Toutes ces approches de la peine capitale sont à la fois fallacieuses et réactionnaires. Dans quelles circonstances est-il acceptable que l'État tue ses propres citoyens ? En réalité, la peine de mort n'a pas d'effet dissuasif sur la criminalité, pas plus qu'elle ne permet aux victimes de crimes violents de tourner la page. Il s'agit plutôt d'un moyen par lequel la classe dirigeante américaine cherche à consolider son pouvoir dans un contexte d'inégalités sociales croissantes et de montée en puissance de la classe ouvrière contre elle.
L'application de la peine de mort par l'élite dirigeante au niveau national reflète le rôle de l'impérialisme américain au niveau international, où il tue en toute impunité. Joseph Kishore, candidat du Parti de l'égalité socialiste à la présidence des États-Unis, a déclaré à propos de l'exécution imminente de Robert Roberson :
La peine de mort est une institution barbare qui sert d'instrument de terreur à l'État. Le système pénal américain, qui tue ses propres citoyens avec une telle indifférence, est l'expression nationale de la même classe dirigeante qui supervise les guerres impérialistes et la violence génocidaire à l'étranger, y compris le massacre actuel des Palestiniens à Gaza.

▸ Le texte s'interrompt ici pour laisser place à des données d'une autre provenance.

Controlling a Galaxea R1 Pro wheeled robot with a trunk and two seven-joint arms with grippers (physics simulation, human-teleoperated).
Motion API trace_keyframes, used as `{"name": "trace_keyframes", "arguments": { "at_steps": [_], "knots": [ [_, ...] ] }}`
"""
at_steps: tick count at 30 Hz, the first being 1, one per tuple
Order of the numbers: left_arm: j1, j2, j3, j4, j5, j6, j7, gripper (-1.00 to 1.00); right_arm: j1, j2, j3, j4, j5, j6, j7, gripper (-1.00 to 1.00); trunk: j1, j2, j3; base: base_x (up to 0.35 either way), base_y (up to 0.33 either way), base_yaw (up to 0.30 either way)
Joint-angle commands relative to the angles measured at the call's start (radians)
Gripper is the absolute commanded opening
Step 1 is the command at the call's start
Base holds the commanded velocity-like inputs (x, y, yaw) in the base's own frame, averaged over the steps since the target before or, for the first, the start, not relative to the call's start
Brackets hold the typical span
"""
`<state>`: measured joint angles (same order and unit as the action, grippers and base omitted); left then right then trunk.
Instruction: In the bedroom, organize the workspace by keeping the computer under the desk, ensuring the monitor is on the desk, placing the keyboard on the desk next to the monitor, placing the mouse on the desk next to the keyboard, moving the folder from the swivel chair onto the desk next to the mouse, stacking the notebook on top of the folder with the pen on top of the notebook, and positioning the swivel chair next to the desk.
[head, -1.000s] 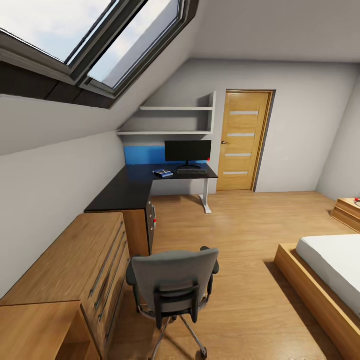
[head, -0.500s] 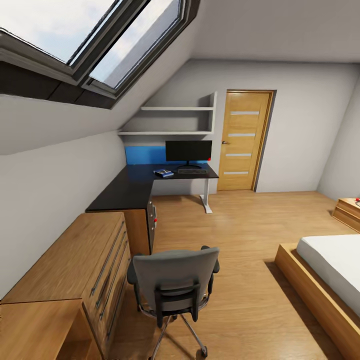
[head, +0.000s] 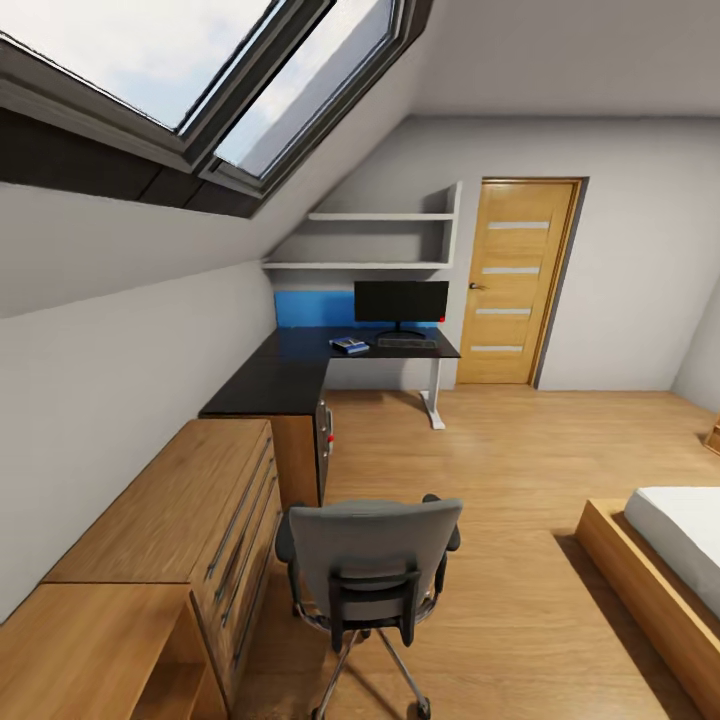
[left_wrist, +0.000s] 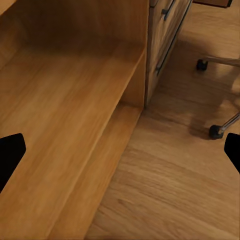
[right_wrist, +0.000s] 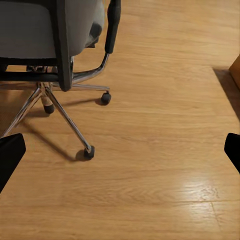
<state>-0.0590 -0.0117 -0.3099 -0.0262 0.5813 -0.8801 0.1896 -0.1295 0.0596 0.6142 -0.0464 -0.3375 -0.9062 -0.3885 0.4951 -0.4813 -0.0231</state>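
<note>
The grey swivel chair (head: 370, 565) stands on the floor with its back toward me, so its seat is hidden. Far behind it is the black L-shaped desk (head: 290, 375). On the desk's far end stand the monitor (head: 401, 303), the keyboard (head: 407, 342) in front of it, and a small blue flat item (head: 350, 346) to the left. A dark box with a red light (head: 324, 440) sits under the desk's near end. My left gripper (left_wrist: 120, 150) hangs open over a wooden shelf. My right gripper (right_wrist: 120, 155) is open above the floor beside the chair's base (right_wrist: 65, 105).
A long wooden dresser (head: 170, 520) runs along the left wall between me and the desk. A bed (head: 670, 555) lies at the right. A wooden door (head: 515, 283) and wall shelves (head: 380, 240) stand at the far end. Open floor (head: 500, 470) lies between chair and desk.
The whole head view has shifted, with desk, door and chair now further right and the bed partly out of frame: the camera moved. Nothing in the room has moved.
</note>
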Motion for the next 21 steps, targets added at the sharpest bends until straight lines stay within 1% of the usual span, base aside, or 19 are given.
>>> {"name": "trace_keyframes", "arguments": {
  "at_steps": [1, 5, 9, 10, 11, 12, 13, 14, 15, 16, 18, 20, 21],
  "knots": [
    [-0.001, 0.0, -0.008, 0.0, 0.002, -0.002, 0.007, 1.0, -0.001, 0.0, 0.009, 0.001, -0.005, -0.002, -0.006, 1.0, 0.001, -0.002, -0.002, 0.0, 0.0, 0.016],
    [-0.001, 0.0, -0.007, 0.0, 0.002, -0.001, 0.005, 1.0, -0.001, -0.001, 0.009, 0.001, -0.005, -0.002, -0.006, 1.0, 0.001, -0.002, -0.002, 0.0, 0.0, 0.008],
    [-0.001, -0.001, -0.008, 0.0, 0.002, 0.001, 0.003, 1.0, -0.001, -0.003, 0.008, 0.001, -0.004, -0.001, -0.006, 1.0, 0.016, -0.03, -0.015, 0.0, 0.0, 0.0],
    [-0.001, -0.002, -0.009, -0.002, 0.001, 0.011, 0.003, 1.0, -0.001, -0.004, 0.007, 0.001, -0.005, -0.001, -0.006, 1.0, 0.02, -0.037, -0.018, 0.0, 0.0, 0.0],
    [-0.001, -0.033, -0.01, -0.104, -0.005, 0.164, 0.01, 1.0, -0.001, -0.006, 0.007, 0.0, -0.003, -0.001, -0.006, 1.0, 0.024, -0.044, -0.021, 0.0, 0.0, 0.0],
    [-0.001, -0.035, -0.01, -0.133, -0.006, 0.198, 0.01, 1.0, -0.001, -0.006, 0.007, -0.001, -0.003, -0.002, -0.006, 1.0, 0.027, -0.051, -0.024, 0.0, 0.0, 0.0],
    [-0.002, -0.034, -0.011, -0.275, -0.011, 0.361, 0.011, 1.0, -0.002, -0.007, 0.007, -0.022, -0.004, 0.0, -0.006, 1.0, 0.031, -0.058, -0.027, 0.0, 0.0, 0.0],
    [-0.002, -0.033, -0.011, -0.309, -0.017, 0.413, 0.012, 1.0, -0.003, -0.007, 0.007, -0.031, -0.005, 0.0, -0.007, 1.0, 0.035, -0.065, -0.03, 0.0, 0.0, 0.0],
    [-0.002, -0.032, -0.01, -0.324, -0.021, 0.439, 0.012, 1.0, -0.003, -0.007, 0.007, -0.035, -0.006, 0.001, -0.008, 1.0, 0.039, -0.072, -0.034, 0.0, 0.0, 0.0],
    [-0.009, -0.03, -0.01, -0.387, -0.035, 0.563, 0.018, 1.0, -0.005, -0.008, 0.005, -0.048, -0.01, 0.019, -0.013, 1.0, 0.043, -0.079, -0.037, 0.0, 0.0, 0.0],
    [-0.03, -0.03, -0.009, -0.419, -0.039, 0.631, 0.023, 1.0, -0.01, -0.014, 0.003, -0.055, -0.013, 0.061, -0.014, 1.0, 0.05, -0.093, -0.043, 0.0, 0.0, 0.0],
    [-0.063, -0.033, -0.009, -0.433, -0.041, 0.682, 0.025, 1.0, -0.02, -0.026, 0.001, -0.071, -0.015, 0.108, -0.015, 1.0, 0.058, -0.107, -0.049, 0.0, 0.0, 0.0],
    [-0.074, -0.034, -0.009, -0.435, -0.042, 0.696, 0.026, 1.0, -0.026, -0.028, 0.0, -0.076, -0.015, 0.12, -0.015, 1.0, 0.062, -0.114, -0.052, 0.0, 0.0, 0.0]
  ]
}}
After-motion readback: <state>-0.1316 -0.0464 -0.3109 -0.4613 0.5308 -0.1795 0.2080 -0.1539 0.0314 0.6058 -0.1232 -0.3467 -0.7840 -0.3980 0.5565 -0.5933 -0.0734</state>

Nous assistons à une plongée dans la criminalité de l'élite dirigeante elle-même. Le pouvoir de l'État de tuer sans tenir compte de l'innocence est emblématique de la violence plus générale du capitalisme américain, un système qui détruit des vies dans le pays et à l'étranger. L'exécution de Robert Roberson sera une nouvelle tache de sang sur un système qui est totalement incapable de se réformer.
Le World Socialist Web Site s'oppose depuis longtemps aux plus de 1600 exécutions qui ont eu lieu depuis que la peine de mort a été rétablie par la Cour suprême des États-Unis en 1976. Nous avons publié plus de 300 articles dénonçant le sort de ceux qui ont payé le prix ultime aux mains de ce système oppressif de domination de classe.
Le maintien de la peine de mort aux États-Unis révèle la criminalité et la violence de l'ensemble du système politique et économique capitaliste. Robert Roberson doit être libéré et ce châtiment dépassé depuis longtemps, infligé de manière écrasante à la classe ouvrière et aux pauvres, doit être aboli.